While Israel oversees a 1700-bed healthcare system at nine hospitals with a workforce of 3849 employees, and reports $693,202,280 in existing debt, Calliste oversees a 4139-bed healthcare system at eleven hospitals with a workforce of 50,356 employees, and reports $325,370,000 in existing debt.
As recorded by a nameless scribe in an aggressive 2012 Westchester Magazine article titled Management Secrets of Top Westchester CEOs, “Israel has been excoriated by the unions and the press for closing units, outsourcing services, and laying off hundreds of workers — most recently, 250 positions cut in response to unexpected pension costs imposed this year by the state.”
Serving the community
The letter sent to the governor by the assorted elected officials characterized the way healthcare gets funded in America as remarkably broken, but they still expressed hope for substantial changes in how healthcare could be funded at the state and even the federal levels.

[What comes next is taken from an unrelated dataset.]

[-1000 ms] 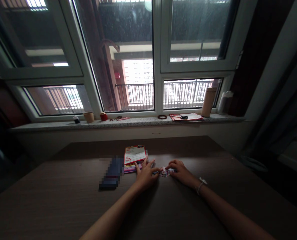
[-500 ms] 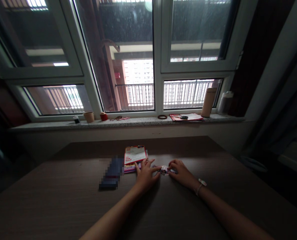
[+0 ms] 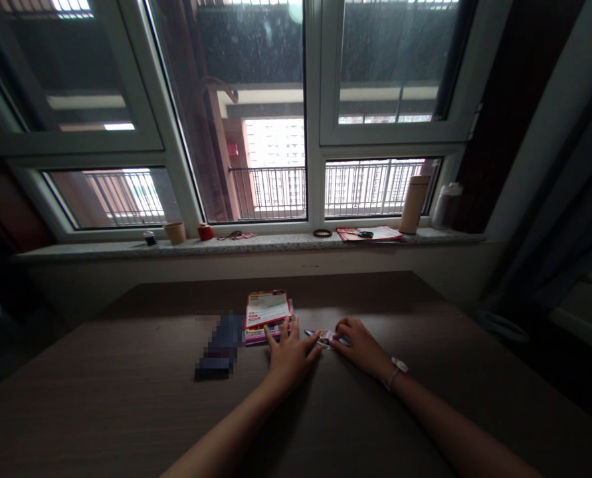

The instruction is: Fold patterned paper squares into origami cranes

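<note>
Small printed paper (image 3: 325, 336) on brown surface (image 3: 101, 398), between both hands. Left hand (image 3: 290, 356): grip spread, index at paper's left part, other fingers by booklet stack (image 3: 267, 309). Right hand (image 3: 359, 342): fingers curled at paper's right end; can't tell if grip pinches it.

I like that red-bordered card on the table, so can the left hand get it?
Probably yes: the left hand is close to the near edge of the red-bordered card, and nothing visible lies on top of it.
</note>
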A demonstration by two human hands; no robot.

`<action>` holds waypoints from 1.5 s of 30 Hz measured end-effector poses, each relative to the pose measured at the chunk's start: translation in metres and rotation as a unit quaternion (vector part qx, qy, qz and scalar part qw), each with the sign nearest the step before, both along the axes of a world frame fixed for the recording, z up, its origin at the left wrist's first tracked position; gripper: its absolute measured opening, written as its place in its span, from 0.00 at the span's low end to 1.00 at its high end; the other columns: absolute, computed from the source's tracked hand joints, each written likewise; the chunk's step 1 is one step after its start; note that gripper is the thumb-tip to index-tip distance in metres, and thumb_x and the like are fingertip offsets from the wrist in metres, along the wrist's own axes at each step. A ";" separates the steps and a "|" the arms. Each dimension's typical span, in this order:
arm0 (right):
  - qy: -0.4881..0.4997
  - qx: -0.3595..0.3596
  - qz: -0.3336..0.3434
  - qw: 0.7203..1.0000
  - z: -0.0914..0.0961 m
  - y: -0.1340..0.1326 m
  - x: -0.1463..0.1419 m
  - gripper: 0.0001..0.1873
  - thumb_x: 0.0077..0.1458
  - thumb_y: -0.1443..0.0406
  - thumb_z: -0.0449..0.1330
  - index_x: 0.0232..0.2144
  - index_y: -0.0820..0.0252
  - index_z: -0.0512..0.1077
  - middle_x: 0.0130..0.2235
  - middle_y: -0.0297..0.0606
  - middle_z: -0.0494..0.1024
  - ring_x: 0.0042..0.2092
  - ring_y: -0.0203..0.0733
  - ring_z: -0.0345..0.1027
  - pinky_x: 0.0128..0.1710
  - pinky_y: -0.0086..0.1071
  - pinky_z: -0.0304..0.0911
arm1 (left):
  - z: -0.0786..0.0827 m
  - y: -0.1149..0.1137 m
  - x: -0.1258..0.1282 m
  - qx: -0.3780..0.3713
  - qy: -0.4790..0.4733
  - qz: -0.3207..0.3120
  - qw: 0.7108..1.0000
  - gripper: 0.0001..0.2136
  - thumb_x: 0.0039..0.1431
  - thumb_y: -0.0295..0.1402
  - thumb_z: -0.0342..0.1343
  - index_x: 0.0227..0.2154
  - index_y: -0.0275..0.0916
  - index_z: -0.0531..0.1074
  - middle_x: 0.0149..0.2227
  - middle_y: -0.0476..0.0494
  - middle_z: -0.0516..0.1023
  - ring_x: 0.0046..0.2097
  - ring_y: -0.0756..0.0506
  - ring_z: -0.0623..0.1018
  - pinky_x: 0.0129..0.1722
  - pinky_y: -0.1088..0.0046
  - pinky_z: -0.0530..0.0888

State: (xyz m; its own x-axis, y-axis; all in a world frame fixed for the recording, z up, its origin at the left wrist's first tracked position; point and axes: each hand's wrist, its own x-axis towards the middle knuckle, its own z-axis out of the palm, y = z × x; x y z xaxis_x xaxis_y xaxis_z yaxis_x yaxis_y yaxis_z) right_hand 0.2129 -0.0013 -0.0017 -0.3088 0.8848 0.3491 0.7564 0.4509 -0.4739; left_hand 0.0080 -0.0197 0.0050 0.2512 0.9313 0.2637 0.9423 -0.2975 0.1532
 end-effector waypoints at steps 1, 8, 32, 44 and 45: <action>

“It is incumbent upon us right now to ensure HealthAlliance Hospital stays on track,” the elected officials said in their letter, “to serve the community we love.”
The healthcare provider has been saying that its responsibility to communities across its entire network will force it to explore expense-reduction options if it can’t find a viable resolution with the state in the immediate future.
For the HealthAlliance hospital in Kingston, recently designated a level 3 trauma center, those cuts would be grievous indeed.
County executive Metzger noted in a statement published separately that HealthAlliance had already seen drastic cuts, like those to previously existing inpatient mental-health and detox services in Kingston.
“Among the list of services singled out for the chopping block absent an agreement with the state on financial assistance,” Metzger said, “are “inpatient care, labor and delivery, partial hospitalization for mental health, as well as stroke intervention.”
These services, though relatively unprofitable for the hospital, are of critical importance to local health and well-being, Metzger asserted.
She wants strings attached to continued state funding for the Westchester-based public authority running HealthAlliance.
“Any financial agreement with HealthAlliance,” said Metzger, “should come with the clear understanding that those funds will be clawed back with any reduction in existing or planned hospital services.”